Inevitably, the second episode of most TV shows is disappointing. Most of the flashiest stuff happens in the pilot, when the writers and producers are trying to grab viewers’ attention. And while streaming has made it easier for a series to just jump right in to a tighter story, there are still vestiges of the older model, where a second episode often had to largely reestablish the premise of the show for people who tuned in after hearing good things about the pilot. Future Man’s version of this phenomenon is an episode set almost entirely in 1969, and almost entirely entirely in one location.

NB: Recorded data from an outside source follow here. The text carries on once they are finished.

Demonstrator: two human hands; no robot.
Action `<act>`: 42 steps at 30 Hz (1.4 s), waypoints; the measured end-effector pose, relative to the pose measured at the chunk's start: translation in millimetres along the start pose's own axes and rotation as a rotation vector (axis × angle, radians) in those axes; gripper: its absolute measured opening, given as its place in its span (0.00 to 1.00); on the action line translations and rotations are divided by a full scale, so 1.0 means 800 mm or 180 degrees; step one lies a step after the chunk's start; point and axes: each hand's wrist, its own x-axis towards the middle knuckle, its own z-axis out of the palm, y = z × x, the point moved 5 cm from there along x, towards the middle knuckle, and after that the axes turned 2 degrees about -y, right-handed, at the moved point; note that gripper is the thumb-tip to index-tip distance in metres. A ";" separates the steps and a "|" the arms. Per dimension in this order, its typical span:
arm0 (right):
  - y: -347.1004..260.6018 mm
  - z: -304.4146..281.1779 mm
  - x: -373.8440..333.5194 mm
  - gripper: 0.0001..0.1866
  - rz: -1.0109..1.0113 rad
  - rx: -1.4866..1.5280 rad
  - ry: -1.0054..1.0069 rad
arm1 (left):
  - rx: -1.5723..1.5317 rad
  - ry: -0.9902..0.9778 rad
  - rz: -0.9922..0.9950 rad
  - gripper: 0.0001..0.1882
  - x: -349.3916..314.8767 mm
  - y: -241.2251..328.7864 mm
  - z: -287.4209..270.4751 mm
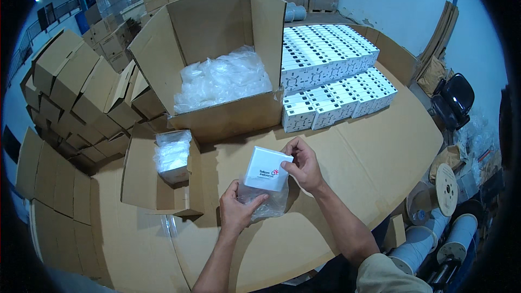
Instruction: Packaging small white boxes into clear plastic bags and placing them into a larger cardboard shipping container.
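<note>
My right hand (304, 165) pinches the upper right corner of a small white square box (262, 168) with a printed mark on its face. Below it, a clear plastic bag (271, 204) covers the box's lower end. My left hand (239, 206) grips that bag at its left side, thumb on top. To the left stands an open small cardboard carton (195, 187), holding several plastic-wrapped white packs (173, 154) at its far end. Behind it, a large open cardboard box (228, 120) contains a heap of clear plastic bags (222, 80).
Stacked rows of white patterned boxes (331, 57) stand at the far right of the cardboard-covered table (369, 168). Many brown cartons (76, 87) are piled at the left. Cable spools (446, 190) and a black chair (455, 97) are beyond the table's right edge.
</note>
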 end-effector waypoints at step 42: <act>0.035 0.026 -0.010 0.17 0.1327 -0.0080 -0.0326 | -0.0556 0.0843 -0.0016 0.18 0.005 -0.007 -0.016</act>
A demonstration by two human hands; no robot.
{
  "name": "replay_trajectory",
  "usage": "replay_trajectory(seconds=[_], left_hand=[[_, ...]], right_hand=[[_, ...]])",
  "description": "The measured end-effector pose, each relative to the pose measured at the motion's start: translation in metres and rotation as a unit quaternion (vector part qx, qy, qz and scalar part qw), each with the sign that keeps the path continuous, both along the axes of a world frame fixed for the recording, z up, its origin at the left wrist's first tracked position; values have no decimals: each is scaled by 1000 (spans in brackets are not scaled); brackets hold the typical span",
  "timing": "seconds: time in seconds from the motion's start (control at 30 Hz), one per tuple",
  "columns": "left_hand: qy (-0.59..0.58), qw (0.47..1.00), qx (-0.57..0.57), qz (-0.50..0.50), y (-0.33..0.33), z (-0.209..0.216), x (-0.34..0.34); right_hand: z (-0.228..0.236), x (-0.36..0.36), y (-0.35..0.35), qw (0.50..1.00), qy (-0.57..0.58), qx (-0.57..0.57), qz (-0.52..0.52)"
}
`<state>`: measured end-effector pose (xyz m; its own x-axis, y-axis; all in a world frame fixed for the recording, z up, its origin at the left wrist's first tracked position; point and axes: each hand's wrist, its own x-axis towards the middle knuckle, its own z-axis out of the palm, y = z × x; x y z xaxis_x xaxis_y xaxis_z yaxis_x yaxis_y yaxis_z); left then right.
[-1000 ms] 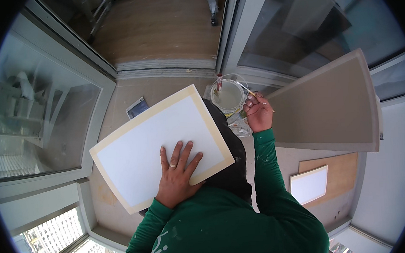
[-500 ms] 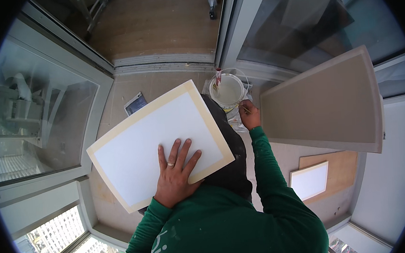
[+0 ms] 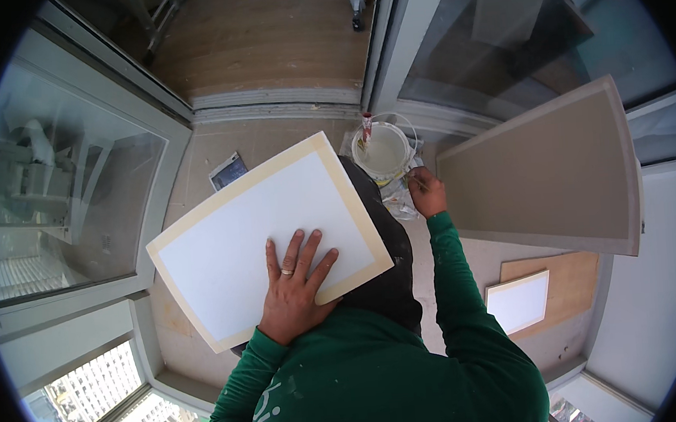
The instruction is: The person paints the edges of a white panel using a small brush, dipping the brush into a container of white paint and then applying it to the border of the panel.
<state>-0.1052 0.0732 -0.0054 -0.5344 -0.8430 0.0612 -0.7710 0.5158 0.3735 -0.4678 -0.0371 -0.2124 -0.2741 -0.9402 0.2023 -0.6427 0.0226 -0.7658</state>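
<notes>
A white panel with a cream border [image 3: 201,277] lies tilted across my lap. Flat on its face rests my left hand [image 3: 292,285], fingers spread, a ring on one of them. To the right of the panel, my right hand [image 3: 428,193] is closed around a thin stick-like tool [image 3: 420,179], whose far end I cannot make out. It is beside the lower right rim of a white bucket [image 3: 382,151] of pale paint. A paintbrush with a red handle [image 3: 366,123] leans inside the bucket.
Crumpled plastic [image 3: 402,204] lies under the bucket. A large grey-beige panel [image 3: 539,169] stands to the right. Lower right, a smaller white panel [image 3: 517,302] rests on a brown board [image 3: 574,281]. A dark flat packet [image 3: 229,171] lies beyond my panel; a glass door [image 3: 70,190] stands left.
My right hand has shifted slightly right, away from the bucket's rim, still holding the thin tool. My left hand keeps its place on the panel.
</notes>
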Motion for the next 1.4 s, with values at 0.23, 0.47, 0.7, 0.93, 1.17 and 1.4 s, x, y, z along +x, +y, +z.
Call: replay_trajectory(seconds=[0.23,0.47,0.7,0.93,1.17,1.4], left_hand=[[-5,1000,2,-2,3,-1,-2],[-4,1000,5,-3,2,2,-1],[0,1000,9,-5,0,1,0],[8,1000,21,-10,0,1,2],[6,1000,15,-11,-1,0,3],[-10,1000,1,-7,1,-1,1]], right_hand=[[-13,-16,5,987,-157,18,12],[73,-4,-2,906,-421,-15,49],[123,9,-2,878,-471,6,90],[138,25,0,868,-482,-14,121],[149,38,-11,850,-512,-76,98],[105,38,-18,843,-531,-78,43]])
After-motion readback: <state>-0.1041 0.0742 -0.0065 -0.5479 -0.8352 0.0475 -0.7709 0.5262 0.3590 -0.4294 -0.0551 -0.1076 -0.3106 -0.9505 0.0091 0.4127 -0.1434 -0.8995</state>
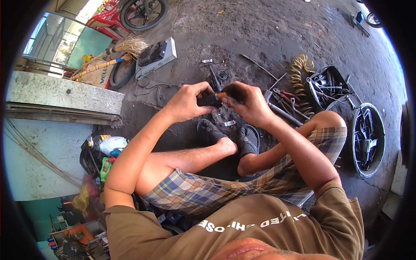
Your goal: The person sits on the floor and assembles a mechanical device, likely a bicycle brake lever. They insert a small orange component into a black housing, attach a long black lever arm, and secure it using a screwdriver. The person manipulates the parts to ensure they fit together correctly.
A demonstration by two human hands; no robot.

Plot-wise, that means that Josh is separated from Tiger and Wolf for most of the pleasantly-named “Herpe: Fully Loaded,” as he tries to cock-block Dr. Kronish at a fraternity party before the young man contracts herpes. Meanwhile, Tiger and Wolf establish the perimeter, eventually leading them into a fight with the cops (seeking revenge for their partner, who Wolf and Tiger killed at the end of the pilot) and a biker gang (seeking revenge for their bikes, which Tiger and Wolf stole). This is a decently fun action sequence, but it doesn’t have much of a purpose beyond slightly delaying the trio’s return to 2017. The best part of Tiger and Wolf’s plot this episode is a conversation in which Tiger reveals she feels guilty and insecure after the mission to acquire their time travel device, which resulted in the slaughter of most of their unit.
Still, it seems like Future Man is laying the groundwork for stakes that are a bit smaller and more deeply felt than its apocalyptic premise, even if they’re handled with a certain degree of glee. The episode opens with an excruciating sequence in which Skarsgaard (Patrick Carlyle) has to tell his partner’s widow that her husband, Santiago, has died. Eventually, the dead man’s entire family gathers around Skarsgaard, expecting a piece of miraculous good news to share with Santiago’s unborn child. Mercifully, the episode cuts away to the title card before he can actually say the words. The escalation of Skarsgaard’s predicament is played for laughs, but is also treated as being rather serious—a far cry from the cock-block dance off that comprises much of the episode.
The cock-block is Josh’s solution to Tiger and Wolf’s original plan of killing Dr. Kronish, which is very funny, but also seems, in retrospect, futile. Keep in mind—over two-thirds of the world’s population is estimated to have herpes, and it seems unlikely Kronish would survive the next few decades of Keith David sexual magnetism without contracting it. Besides, hasn’t Josh seen any of the movies where you have to make a difficult choice to save the future? (Related: Animal House is a super weird reference point for someone ostensibly born in the ’90s—he should absolutely be channeling Rogen’s own Neighbors.) Cedric Sanders does a pretty good job of channeling Keith David while also being a supremely confident, horny idiot, which helps make the often-slack scenes in the frat house feel a bit more immediate.
Mostly, the fraternity material is notable because it’s Future Man’s first foray into trying to do what I would characterize as “gentle” political material. (For example: After Josh expresses surprise that any of the brothers are fearful at Cal Tech, one of them responds: “Just because these people are nerds doesn’t mean they’re not racist.”) Josh is forced to replicate a Bill Cosby routine about drugging women, which feels very Family Guy-esque in that it’s supposed to be funny but just feels kind of disconcerting. And, of course, Josh eventually uses the spacesuit costume he’s stolen to do the moonwalk as his final maneuver in the dance off, which becomes a reference to the scene in Back To The Future where Marty ostensibly invents rock music.
A.V. Club contributor Noel Murray explicitly calls out this gag in his pan of Future Man, which makes the very reasonable point that it simply references the Back To The Future scene without engaging with the weird ramifications of the movie asserting that a spindly white guy created this style of music, and is therefore a bit thoughtless. I think I’m willing to give Future Man a bit more slack—partly because I don’t necessarily have high expectations for the creative team beyond doing a few solid jokes and effective filmmaking parody, and partly because I worry that an effort to do more serious political material might actually be more frustrating in its cringe-worthy attempt to be relevant. (Also partly because I’m definitely squarely in the target demographic.) Future Man is fun as far as it goes, but I’m not sure any version of it should be trying to seriously enter a conversation about politics in 2017.
Instead, in the other episodes I’ve seen so far (through seven), Future Man is willing to let its more “relevant” material exist lightly at the margins. It doesn’t want you to think it’s an explicitly political show, but it does use your expectations of what a Seth Rogen ’80s homage would look like and sound like to get in a few pretty solid and smart jokes. Thankfully, it doesn’t take these jokes as being profound, the way Josh does when he acts like he’s been successful as the savior after he, Tiger, and Wolf make it back to 2017—only to discover that Dr. Kronish’s lab is still open. Not much has changed for us, either.